What this task involves -
Locate all lines in the data below that hold "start" and show them.

──────── Data shown

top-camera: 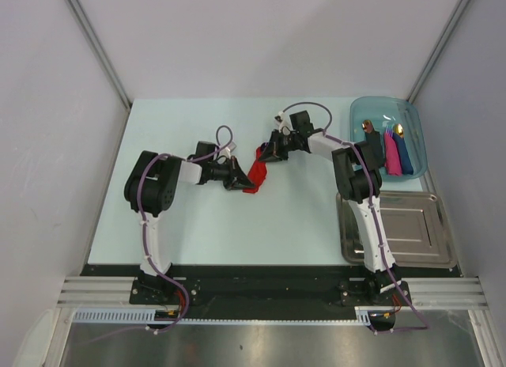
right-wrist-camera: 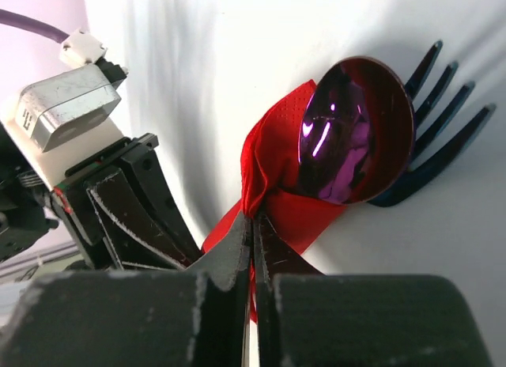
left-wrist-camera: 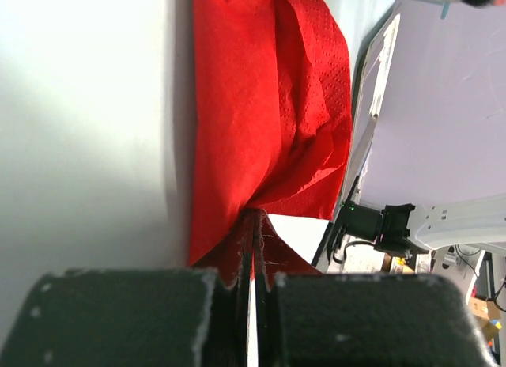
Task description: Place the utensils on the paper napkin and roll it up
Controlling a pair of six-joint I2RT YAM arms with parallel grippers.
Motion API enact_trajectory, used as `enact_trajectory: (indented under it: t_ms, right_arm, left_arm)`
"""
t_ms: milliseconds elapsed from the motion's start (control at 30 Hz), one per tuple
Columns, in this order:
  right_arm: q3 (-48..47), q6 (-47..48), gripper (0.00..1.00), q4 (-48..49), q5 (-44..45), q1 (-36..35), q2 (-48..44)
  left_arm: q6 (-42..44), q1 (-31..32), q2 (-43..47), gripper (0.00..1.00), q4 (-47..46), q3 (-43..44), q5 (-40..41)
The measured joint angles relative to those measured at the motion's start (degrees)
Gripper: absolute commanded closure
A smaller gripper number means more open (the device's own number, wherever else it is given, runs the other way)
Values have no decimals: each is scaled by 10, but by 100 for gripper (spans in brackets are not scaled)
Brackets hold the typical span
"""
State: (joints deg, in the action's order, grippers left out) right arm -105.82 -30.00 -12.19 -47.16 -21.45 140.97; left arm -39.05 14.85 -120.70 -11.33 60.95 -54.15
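Top external: red napkin (top-camera: 255, 175); bin (top-camera: 379, 110), tray (top-camera: 419, 232) rightward

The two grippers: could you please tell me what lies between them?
The red napkin, pinched by the left gripper and right gripper; the top view shows it.

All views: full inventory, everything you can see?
paper napkin: 1, red, table centre, bunched between the grippers
spoon: 1, shiny purple bowl, on the napkin
fork: 1, dark blue, tines showing from under the spoon bowl
plastic bin: 1, clear teal, far right of table
napkin rolls: at least 2, pink and blue, in the bin, spoon heads poking out
metal tray: 1, silver, near right of table
table: 1, pale
left gripper: 1, black, shut on the napkin
right gripper: 1, black, shut on the napkin
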Motion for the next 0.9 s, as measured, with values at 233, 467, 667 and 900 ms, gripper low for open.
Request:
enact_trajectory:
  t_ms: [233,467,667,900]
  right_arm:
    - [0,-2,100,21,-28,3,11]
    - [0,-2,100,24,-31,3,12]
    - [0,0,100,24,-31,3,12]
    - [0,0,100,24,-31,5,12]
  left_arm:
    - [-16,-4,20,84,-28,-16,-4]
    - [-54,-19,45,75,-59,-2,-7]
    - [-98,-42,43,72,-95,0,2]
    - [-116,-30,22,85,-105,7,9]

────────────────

Task answer -
t_ms: milliseconds elapsed from the motion's start (control at 30 Hz), one per tuple
The measured joint angles relative to those measured at the motion's start (degrees)

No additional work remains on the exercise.